# [REQUIRED ACTION]
Each line in the listing below that contains "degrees" should be returned.

# [INPUT RECORDS]

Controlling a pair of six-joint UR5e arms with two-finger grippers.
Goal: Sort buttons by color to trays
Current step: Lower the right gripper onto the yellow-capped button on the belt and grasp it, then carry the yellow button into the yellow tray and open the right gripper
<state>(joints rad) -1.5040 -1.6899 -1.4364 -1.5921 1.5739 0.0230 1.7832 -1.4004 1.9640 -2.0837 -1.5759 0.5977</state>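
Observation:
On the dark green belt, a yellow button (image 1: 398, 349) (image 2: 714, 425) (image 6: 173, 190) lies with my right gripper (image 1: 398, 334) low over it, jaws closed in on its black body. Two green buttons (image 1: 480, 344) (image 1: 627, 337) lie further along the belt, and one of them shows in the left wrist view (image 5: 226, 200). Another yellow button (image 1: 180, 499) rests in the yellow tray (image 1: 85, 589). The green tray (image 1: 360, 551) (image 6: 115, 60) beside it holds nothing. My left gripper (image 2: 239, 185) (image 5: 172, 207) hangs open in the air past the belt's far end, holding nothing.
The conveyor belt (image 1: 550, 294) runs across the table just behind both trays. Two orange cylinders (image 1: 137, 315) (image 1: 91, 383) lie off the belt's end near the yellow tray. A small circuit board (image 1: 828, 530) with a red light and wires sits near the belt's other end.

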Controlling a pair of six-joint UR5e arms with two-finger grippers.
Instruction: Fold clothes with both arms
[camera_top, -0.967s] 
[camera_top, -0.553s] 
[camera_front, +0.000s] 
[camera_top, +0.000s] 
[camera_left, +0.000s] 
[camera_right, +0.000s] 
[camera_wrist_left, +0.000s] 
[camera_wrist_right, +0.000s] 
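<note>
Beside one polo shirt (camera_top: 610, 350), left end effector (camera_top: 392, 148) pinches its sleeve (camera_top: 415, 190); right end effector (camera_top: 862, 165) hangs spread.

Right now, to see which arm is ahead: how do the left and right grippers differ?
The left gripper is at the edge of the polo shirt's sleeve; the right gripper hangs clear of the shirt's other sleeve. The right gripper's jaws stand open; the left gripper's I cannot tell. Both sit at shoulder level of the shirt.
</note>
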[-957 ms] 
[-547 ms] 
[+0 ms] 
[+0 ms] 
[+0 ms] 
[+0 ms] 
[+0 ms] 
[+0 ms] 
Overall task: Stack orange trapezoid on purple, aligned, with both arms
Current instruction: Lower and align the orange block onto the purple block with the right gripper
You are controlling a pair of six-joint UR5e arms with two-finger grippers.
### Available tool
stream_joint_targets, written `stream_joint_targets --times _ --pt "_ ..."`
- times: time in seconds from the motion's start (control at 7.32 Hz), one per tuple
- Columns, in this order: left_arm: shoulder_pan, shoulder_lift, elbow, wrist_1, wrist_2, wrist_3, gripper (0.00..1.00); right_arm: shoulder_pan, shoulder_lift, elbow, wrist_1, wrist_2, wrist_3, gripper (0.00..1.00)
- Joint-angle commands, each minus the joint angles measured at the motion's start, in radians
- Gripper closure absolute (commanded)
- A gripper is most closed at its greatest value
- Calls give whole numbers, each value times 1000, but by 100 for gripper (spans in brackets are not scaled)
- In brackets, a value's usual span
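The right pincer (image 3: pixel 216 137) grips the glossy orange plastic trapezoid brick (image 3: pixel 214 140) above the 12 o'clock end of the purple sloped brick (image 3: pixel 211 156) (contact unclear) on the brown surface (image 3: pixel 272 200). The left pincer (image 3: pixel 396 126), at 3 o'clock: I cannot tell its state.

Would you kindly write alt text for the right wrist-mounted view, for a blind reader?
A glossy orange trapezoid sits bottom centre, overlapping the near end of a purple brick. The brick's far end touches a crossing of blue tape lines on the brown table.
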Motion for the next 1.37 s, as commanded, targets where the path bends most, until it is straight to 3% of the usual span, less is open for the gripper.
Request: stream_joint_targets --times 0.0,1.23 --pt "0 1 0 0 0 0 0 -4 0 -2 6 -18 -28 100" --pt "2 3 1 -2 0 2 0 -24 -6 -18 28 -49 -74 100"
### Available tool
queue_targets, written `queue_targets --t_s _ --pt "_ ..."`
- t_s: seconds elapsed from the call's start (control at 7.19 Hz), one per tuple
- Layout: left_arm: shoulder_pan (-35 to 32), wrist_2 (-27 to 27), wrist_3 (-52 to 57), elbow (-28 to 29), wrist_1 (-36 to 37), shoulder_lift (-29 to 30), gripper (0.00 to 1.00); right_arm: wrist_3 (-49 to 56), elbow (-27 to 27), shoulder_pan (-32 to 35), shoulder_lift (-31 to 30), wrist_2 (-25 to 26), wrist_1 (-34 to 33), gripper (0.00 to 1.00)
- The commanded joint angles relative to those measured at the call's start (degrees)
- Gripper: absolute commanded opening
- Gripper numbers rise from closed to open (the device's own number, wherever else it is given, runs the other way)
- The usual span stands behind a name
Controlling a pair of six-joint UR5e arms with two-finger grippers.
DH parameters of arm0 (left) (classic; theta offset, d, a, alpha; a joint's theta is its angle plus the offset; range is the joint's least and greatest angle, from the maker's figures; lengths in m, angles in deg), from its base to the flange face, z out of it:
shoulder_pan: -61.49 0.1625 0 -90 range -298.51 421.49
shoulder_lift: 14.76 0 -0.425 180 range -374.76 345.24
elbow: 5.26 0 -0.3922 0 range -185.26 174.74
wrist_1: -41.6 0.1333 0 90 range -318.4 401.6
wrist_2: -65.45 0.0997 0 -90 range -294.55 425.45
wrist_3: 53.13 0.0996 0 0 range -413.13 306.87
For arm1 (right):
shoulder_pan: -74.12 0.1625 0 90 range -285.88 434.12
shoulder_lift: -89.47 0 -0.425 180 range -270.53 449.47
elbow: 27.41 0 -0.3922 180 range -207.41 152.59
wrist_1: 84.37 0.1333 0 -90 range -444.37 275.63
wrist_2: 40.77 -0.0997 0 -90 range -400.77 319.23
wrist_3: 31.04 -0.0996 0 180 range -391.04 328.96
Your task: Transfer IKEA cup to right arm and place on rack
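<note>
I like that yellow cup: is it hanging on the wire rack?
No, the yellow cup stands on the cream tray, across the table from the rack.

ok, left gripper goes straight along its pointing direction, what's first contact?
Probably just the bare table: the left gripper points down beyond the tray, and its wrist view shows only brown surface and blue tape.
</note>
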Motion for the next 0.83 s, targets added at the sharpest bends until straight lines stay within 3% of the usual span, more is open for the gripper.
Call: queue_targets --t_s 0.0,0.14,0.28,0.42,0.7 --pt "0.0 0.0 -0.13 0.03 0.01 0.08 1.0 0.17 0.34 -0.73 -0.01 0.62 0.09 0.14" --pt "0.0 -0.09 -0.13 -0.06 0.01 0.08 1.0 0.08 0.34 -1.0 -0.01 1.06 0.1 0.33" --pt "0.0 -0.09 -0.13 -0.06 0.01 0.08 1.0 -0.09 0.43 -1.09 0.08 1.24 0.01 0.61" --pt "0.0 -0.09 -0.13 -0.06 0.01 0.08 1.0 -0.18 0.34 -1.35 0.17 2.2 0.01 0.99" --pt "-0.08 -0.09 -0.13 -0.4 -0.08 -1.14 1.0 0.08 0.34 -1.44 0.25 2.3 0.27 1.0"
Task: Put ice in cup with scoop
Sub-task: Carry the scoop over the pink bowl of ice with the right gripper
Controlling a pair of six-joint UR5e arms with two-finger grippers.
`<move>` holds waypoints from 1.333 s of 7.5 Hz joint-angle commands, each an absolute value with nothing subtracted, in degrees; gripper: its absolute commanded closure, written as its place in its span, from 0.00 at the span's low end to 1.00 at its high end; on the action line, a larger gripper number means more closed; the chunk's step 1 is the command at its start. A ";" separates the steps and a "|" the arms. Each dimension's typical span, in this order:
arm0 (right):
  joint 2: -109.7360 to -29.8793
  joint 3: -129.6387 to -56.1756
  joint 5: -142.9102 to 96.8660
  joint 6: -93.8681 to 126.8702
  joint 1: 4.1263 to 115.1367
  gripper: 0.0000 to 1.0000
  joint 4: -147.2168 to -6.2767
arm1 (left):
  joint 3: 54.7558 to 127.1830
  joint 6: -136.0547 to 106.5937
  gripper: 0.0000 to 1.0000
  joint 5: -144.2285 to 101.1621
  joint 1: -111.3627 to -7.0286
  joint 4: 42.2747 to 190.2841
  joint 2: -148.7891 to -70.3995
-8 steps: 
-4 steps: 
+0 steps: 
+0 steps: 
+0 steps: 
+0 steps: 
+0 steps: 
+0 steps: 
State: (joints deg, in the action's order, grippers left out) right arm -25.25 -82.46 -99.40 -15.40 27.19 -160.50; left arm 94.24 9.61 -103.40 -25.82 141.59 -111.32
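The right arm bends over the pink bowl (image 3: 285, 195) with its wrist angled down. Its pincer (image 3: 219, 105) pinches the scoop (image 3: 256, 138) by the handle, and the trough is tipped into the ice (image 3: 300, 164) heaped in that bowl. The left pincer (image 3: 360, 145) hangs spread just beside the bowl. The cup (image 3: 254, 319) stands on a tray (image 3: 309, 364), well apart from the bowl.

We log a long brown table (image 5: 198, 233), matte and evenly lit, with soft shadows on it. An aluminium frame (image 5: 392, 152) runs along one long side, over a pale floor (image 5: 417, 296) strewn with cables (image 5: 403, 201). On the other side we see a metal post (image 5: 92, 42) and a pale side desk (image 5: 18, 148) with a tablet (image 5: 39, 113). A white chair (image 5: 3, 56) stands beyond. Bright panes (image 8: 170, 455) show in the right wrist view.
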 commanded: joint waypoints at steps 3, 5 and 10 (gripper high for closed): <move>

# [SOLUTION TO THE PROBLEM]
- The commanded joint angles relative to those measured at the call's start (degrees)
`<move>` holds waypoints from 1.333 s of 7.5 Hz joint-angle commands, each an absolute value with nothing subtracted, in degrees; gripper: its absolute commanded closure, written as its place in its span, from 0.00 at the span's low end to 1.00 at its high end; on the action line, a larger gripper number means more closed; the chunk's step 1 is the command at its start. A ";" separates the steps and a "|" the arms. Each dimension's typical span, in this order:

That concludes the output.